As you can see some of them are registered with a generic transformation name (e.g., hmac(sha1)), while some have the qcom- prefix. Whether to use the generic or driver-specific name is controlled by the device tree configuration. The interesting algorithm in the list above is qcom-xts(aes). Unlike CBC and CTR, the XTS cipher mode is not a generic chaining mode, but has been specifically developed for the purposes of block-based disk encryption. XTS works on wide blocks which map nicely to disk sectors (or blocks) and efficiently generates a 'tweak' key, different for each encrypted block by using the sector number and offset into the sector as variable inputs. Compared to AES-CBC-ESSIV XTS is more complex to implement, but less malleable (even though it is not an authenticated cipher), and is thus preferable.
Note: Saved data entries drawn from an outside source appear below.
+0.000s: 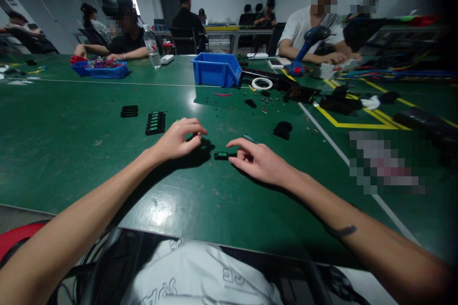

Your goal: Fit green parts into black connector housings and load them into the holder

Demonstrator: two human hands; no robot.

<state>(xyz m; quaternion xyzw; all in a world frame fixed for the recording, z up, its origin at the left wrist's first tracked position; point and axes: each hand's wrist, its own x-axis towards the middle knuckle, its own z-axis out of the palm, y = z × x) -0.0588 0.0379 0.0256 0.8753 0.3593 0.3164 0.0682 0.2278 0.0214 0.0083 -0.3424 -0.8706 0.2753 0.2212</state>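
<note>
A small black plastic case with a green circuit board [222, 155] lies flat on the green table [171, 190] in front of me. My right hand [259, 161] is beside its right end, thumb tip close to or touching it; I cannot tell which. The index finger reaches out, apart from the thumb, and the other fingers curl. Just behind that hand lies a teal object [249, 138], partly hidden. My left hand [182, 138] hovers to the left of the case, fingers bent and apart, with nothing visible in it. Left of this hand sits a row of black cases with green boards [155, 123].
Black frames [129, 111] lie at left, stacked black parts [283, 129] at right. Farther back are a blue bin [216, 70], a white tape ring [262, 84], loose screws, a blue power drill [309, 47] and a water bottle [152, 47]. People sit across the table.
</note>
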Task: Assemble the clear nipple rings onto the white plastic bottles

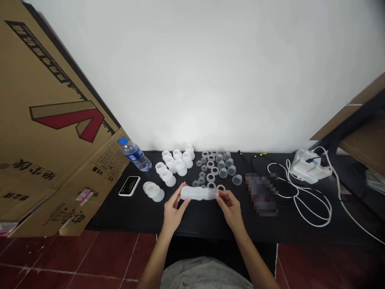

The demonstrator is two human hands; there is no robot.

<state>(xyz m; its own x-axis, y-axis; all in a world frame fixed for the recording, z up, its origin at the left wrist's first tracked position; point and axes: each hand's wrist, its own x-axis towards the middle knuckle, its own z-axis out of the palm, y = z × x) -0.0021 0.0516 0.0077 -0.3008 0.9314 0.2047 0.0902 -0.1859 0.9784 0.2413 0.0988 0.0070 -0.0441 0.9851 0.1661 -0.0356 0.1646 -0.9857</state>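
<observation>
A translucent white baby bottle (pixel 192 193) lies sideways in the air between my hands, low over the black table. Its base end is pinched by my left hand (pixel 175 206). At the other end, my right hand (pixel 229 204) grips the clear cap (pixel 211 194). Just beyond are clear collar rings (pixel 214 171), small nipples (pixel 202 175) and clear dome caps (pixel 231 170), set out in rows. Several open white bottles (pixel 181 167) stand to the left of these parts. Nearer my left hand, a bottle with its top fitted (pixel 153 191) stands apart.
A water bottle (pixel 136 155) and a white phone-like device (pixel 129 186) are at the left, beside a large cardboard box (pixel 60 120). On the right are a blurred dark object (pixel 261 194), a looped white cable (pixel 313 224) and a white power strip (pixel 309 166). A white wall rises behind.
</observation>
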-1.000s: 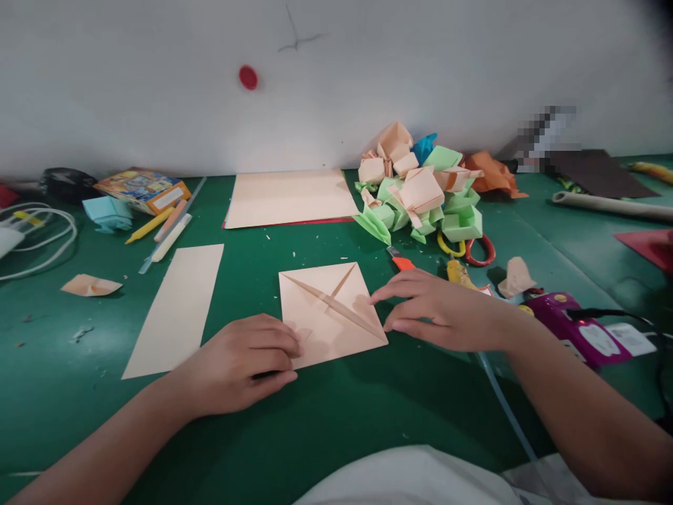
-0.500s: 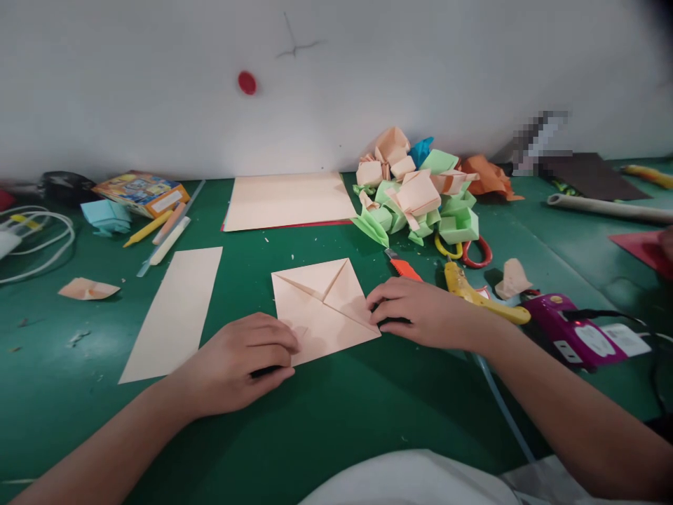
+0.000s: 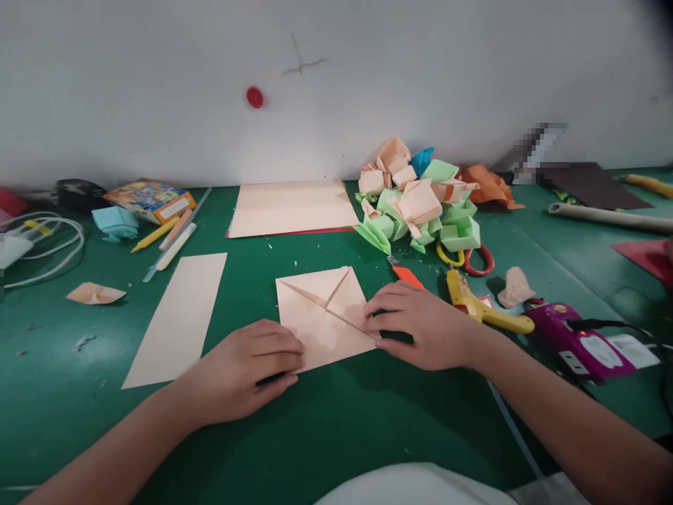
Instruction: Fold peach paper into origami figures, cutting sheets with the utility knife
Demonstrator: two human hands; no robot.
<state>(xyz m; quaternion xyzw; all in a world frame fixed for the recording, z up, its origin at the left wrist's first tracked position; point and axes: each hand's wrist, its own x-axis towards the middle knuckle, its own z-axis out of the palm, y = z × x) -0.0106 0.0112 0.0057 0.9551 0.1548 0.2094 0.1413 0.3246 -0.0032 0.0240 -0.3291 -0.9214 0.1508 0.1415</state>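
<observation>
A square of peach paper (image 3: pixel 310 319) lies on the green table in front of me, folded like an envelope, with its creased flaps meeting near the middle. My left hand (image 3: pixel 257 368) is at its lower left corner, the curled fingers over the paper and the thumb by the edge; the corner itself is hidden under them. At the right corner is my right hand (image 3: pixel 420 326), fingers spread and their tips touching the flap, with the thumb at the paper's edge. Left of the square lies a pale paper strip (image 3: pixel 181 319), partly behind my left forearm.
Behind lie stacked paper sheets (image 3: pixel 294 207) and a heap of folded paper pieces (image 3: pixel 415 203). To the right are an orange cutter (image 3: pixel 407 273), red-handled scissors (image 3: pixel 479 261), a yellow glue gun (image 3: pixel 484 308) and a purple box (image 3: pixel 586 344). Markers (image 3: pixel 176 245) and a cable (image 3: pixel 63 259) lie left.
My right hand has shifted slightly on the paper's right corner, its fingers now more spread and its thumb lower. The view has tilted a little upward. My left hand stays at its corner.
</observation>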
The Linux kernel crypto API does support XTS, so technically dm-crypt could take advantage of the hardware-backed AES-XTS implementation in the Qualcomm CE without modifications. However, dm-crypt is designed to operate on 512-byte sectors and if used as is with the Qualcomm CE would result in many small requests to the cryptographic hardware, which is rather inefficient. Instead of trying to modify or tune dm-crypt, Qualcomm added a new device-mapper target for use with its SoC's: dm-req-crypt.

Introducing dm-req-crypt

dm-req-crypt works with encryption requests of up to 512KB and sends asynchronous encryption/decryption requests to the Snapdragon cryptographic module via the kernel crypto API interface, implemented by the qcrypto driver. Without going into the intricacies of kernel programming, here are the most important calls it uses to encrypt disk blocks:

...
tfm = crypto_alloc_ablkcipher("qcom-xts(aes)", 0, 0);
req = ablkcipher_request_alloc(tfm, GFP_KERNEL);
ablkcipher_request_set_callback(req, CRYPTO_TFM_REQ_MAY_BACKLOG,
req_crypt_cipher_complete, &result);
crypto_ablkcipher_clear_flags(tfm, ~0);
crypto_ablkcipher_setkey(tfm, NULL, KEY_SIZE_XTS);

memset(IV, 0, AES_XTS_IV_LEN);
memcpy(IV, &clone->__sector, sizeof(sector_t));

ablkcipher_request_set_crypt(req, req_sg_in, req_sg_out,
total_bytes_in_req, (void *) IV);

rc = crypto_ablkcipher_encrypt(req);
...

This code first requests an asynchronous implementation of the qcom-xts(aes) transform, sets the encryption key, then allocates and sets up a request structure, and finally starts the encryption operation by calling the crypto_ablkcipher_encrypt() function.  The important bit here is that the input and output buffers (scatterlists) req_sg_in and req_sg_out can hold up to 1024 sectors, whereas the dm-crypt always encrypts a single sector at a time. Another important detail is that encryption key passed to the AES-XTS transformation object via crypto_ablkcipher_setkey() is actually NULL. We'll address this later in our discussion of Android 5.1's FDE implementation.

Integrating dm-req-crypt

As with dm-crypt, disk encryption and mounting is handled by the cryptfs module of the vold daemon. Because most of the heavy lifting is done by the device mapper kernel module, changing vold to support dm-req-crypt is fairly straightforward. The type of disk encryption stored in the crypto footer structure is changed to aes-xts, and the device mapper target used to create a DM device is changed from crypt (which maps to the dm-crypt driver) to req-crypt. These changes are triggered at build time by setting the CONFIG_HW_DISK_ENCRYPTION macro.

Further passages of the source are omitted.